In der Mitte dieser zwei Theorieansätze steht eine dritte Hypothese, die besagt, dass Sprache und Denken voneinander abhängig sind. Diese Theorie findet heutzutage viele Anhänger. Doch ihre Identitätstheorie, die besagt, dass denken nichts Anderes wäre als innere Vokalisierung, hat keine Vertreter mehr.
Was hat nun das Ganze mit dem Genus zu tun und was ist das Genus überhaupt?  Mit dem Genus wird das Geschlecht in den Sprachen mit Hilfe grammatischer Artikel von Weiblichkeit und Männlichkeit betitelt. Durch verschiedene Experimente mit unterschiedlichen Sprachen, wie Deutsch, Spanisch und Russisch, hat man herausgefunden, dass anhand von Artikeln leblose Objekte personifiziert werden. So sehen Deutsche Begriffe, die den Artikel „die“ haben, weicher, eleganter und zarter an. Begriffe dagegen, die den Artikel „der“ haben, eher als stärker, stabiler und robuster.

Dies kann man auch anhand von dem Begriff „Tod“ zeigen. Im russischen und italienischen wird der Tod meist weiblich und im deutschen männlich dargestellt, was man auf die zugehörigen Artikel der jeweiligen Sprachen zurückführen kann.

Selbst bei einer Sprache wie englisch, mit geschlechtsneutralen Artikeln, ist es möglich Assoziationen mit leblosen Objekten zu verknüpfen. Trotzdem kann man nicht sagen, dass die Lebenseinstellungen oder die Umweltwahrnehmung sich nach den Artikeln richtet. Deswegen vertreten andere die These, dass es lediglich mit der Gefühlsebene zusammenhängt, ob etwas als männlich oder weiblich wahrgenommen wird. Man kann sagen, dass es in der Sprache häufig auf den Moment ankommt, wie man etwas sieht oder versteht.
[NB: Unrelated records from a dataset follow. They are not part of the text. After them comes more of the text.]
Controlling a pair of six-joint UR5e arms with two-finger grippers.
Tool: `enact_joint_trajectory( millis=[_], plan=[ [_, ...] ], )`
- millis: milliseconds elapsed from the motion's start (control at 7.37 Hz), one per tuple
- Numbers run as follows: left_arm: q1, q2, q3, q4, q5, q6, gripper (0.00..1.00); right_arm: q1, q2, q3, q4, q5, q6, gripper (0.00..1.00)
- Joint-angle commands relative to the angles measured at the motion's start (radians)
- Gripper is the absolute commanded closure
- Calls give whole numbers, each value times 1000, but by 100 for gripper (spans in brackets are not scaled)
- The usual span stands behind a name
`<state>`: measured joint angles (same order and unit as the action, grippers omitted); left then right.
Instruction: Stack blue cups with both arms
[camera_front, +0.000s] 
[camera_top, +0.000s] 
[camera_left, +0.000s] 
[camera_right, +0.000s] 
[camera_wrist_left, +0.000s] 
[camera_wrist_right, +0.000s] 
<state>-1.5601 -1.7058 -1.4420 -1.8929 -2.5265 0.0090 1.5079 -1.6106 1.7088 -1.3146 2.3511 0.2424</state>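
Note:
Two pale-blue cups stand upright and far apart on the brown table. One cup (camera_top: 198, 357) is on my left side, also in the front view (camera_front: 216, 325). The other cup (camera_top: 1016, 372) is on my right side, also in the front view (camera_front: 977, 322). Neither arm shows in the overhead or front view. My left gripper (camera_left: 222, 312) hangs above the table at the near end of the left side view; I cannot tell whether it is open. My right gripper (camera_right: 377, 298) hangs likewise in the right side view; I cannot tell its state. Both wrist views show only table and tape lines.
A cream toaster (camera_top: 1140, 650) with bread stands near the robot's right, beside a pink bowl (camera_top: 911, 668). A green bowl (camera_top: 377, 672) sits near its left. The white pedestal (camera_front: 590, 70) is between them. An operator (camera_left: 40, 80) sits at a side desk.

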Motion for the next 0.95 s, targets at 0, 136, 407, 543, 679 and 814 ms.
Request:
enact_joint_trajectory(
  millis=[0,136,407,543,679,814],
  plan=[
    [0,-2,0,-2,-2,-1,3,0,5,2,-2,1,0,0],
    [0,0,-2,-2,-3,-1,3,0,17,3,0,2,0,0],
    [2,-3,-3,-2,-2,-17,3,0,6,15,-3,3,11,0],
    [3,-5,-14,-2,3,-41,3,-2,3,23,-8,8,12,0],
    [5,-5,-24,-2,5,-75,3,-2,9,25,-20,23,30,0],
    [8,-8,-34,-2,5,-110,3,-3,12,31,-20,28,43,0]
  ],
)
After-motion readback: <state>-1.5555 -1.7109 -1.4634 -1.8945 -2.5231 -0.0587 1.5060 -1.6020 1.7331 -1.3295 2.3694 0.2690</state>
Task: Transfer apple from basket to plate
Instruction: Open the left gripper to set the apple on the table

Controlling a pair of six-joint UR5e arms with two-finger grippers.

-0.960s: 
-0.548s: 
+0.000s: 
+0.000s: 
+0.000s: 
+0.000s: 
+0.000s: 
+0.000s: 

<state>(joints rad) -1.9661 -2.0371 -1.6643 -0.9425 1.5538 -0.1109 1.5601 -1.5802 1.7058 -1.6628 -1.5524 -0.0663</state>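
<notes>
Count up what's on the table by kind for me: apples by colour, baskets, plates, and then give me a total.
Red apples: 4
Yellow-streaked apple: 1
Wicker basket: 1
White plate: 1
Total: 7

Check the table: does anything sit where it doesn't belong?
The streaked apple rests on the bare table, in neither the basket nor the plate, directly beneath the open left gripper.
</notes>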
Die Sprache bringt so viele verschiedene Blickwinkel mit sich, dass es von einem selbst abhängt, wie man in einer bestimmten Situation Dinge wahrnimmt beziehungsweise personifiziert. Auch der Linguist Guy Deutscher behauptet, dass sich die Sprache im Kopf verfestigt und einen somit immer ungewollt etwas mitdenken lässt. Somit würde der Gebrauch von Artikeln tiefer reichen als eine rein grammatische Gewohnheit.

Unseres Erachtens kann man keine klare Antwort auf die Frage, ob das Genus unsere Wahrnehmung manipuliert, ziehen. Wir vermuten, dass falls eine Manipulation stattfinden sollte, dies in unserem Unterbewusstsein passiert. Jedoch lässt sich herausfiltern, dass die Thesen eine Neigung zum Relativismus haben. Dadurch, dass dieser sich nicht ganz beweisen oder widerlegen lässt, kann man ihn noch heute als tragfähig bezeichnen. Bis heute sorgt die Frage nach dem Zusammenhang von Sprache und Denken für eine lebhafte Debatte zwischen verschiedenen Linguisten. Die Diskussion über das Genus ist davon nur ein kleiner Teil.


Kommentare

  1. Ich finde, dass euer Blogartikel euch gut gelungen ist. Die Frage direkt am Anfang des Textes leitet interessant in euer Thema ein. Die Einleitung macht deutlich um was es in dem Text geht. Die Ebenfalls ist die Erklärung der zwei linguistischen Positionen hilfreich für Leser, die sich mit der empirischen Sprachforschung nicht all zu sehr beschäftigt haben.

    Der Vergleich zu den anderen Sprachen hat mir geholfen den Einfluss, dass das grammatische Geschlecht auf unsere Denkweise hat, mehr nachvollziehen zu können. Euer Schluss (Fazit) finde ich trotz unklarer Antwort gut formuliert.